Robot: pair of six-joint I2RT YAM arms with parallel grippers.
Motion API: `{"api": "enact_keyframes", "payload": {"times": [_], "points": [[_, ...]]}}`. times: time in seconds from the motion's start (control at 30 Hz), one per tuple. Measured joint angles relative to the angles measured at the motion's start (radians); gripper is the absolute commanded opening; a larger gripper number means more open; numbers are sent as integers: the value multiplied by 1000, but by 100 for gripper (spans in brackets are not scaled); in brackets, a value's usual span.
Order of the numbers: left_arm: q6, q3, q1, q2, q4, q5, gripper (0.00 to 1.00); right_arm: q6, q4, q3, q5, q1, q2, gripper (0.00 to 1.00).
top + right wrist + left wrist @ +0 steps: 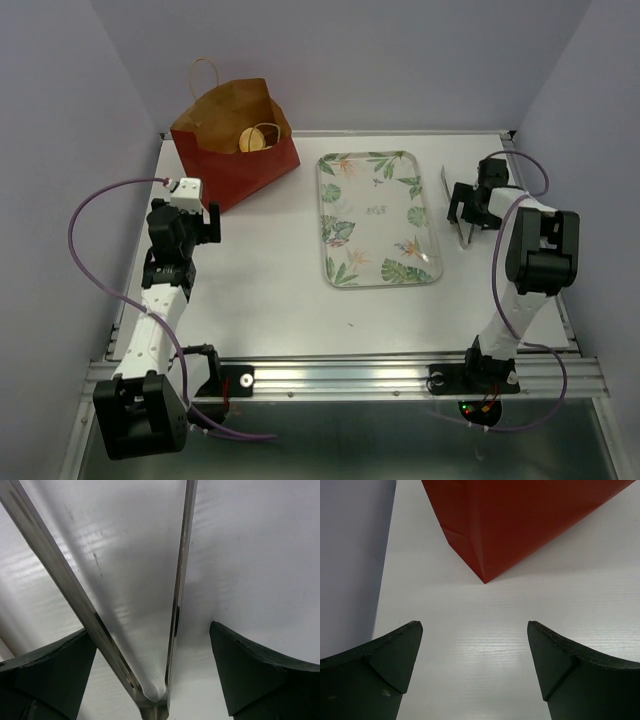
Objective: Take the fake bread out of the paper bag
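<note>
The dark red paper bag (235, 160) lies tilted at the table's back left, its brown inside open to the camera. Golden fake bread (258, 137) shows inside it, a ring-shaped piece among them. My left gripper (200, 215) is open and empty just in front of the bag; the left wrist view shows the bag's red corner (485, 575) ahead of the spread fingers (395, 655). My right gripper (465, 215) is open at the right, its fingers (240, 670) straddling metal tongs (172, 630) that lie on the table.
A leaf-patterned rectangular tray (377, 218) lies in the middle of the table. The tongs (453, 205) lie right of it. The grey wall (350, 555) stands close on the left. A metal rail (340, 378) runs along the near edge.
</note>
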Motion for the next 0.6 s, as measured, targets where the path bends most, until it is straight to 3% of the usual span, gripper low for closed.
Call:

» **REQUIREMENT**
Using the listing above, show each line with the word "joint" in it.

» **YOUR SOLUTION**
Robot: pair of six-joint I2RT YAM arms with parallel grippers.
Motion API: `{"api": "enact_keyframes", "payload": {"times": [_], "points": [[_, ...]]}}`. times: time in seconds from the motion's start (control at 30 Hz), one per tuple. Measured joint angles relative to the angles measured at the motion's start (radians); gripper is the absolute commanded opening; a larger gripper number means more open; numbers are sent as integers: the value multiplied by 1000, but by 100 for gripper (spans in brackets are not scaled); in brackets, a value's usual span.

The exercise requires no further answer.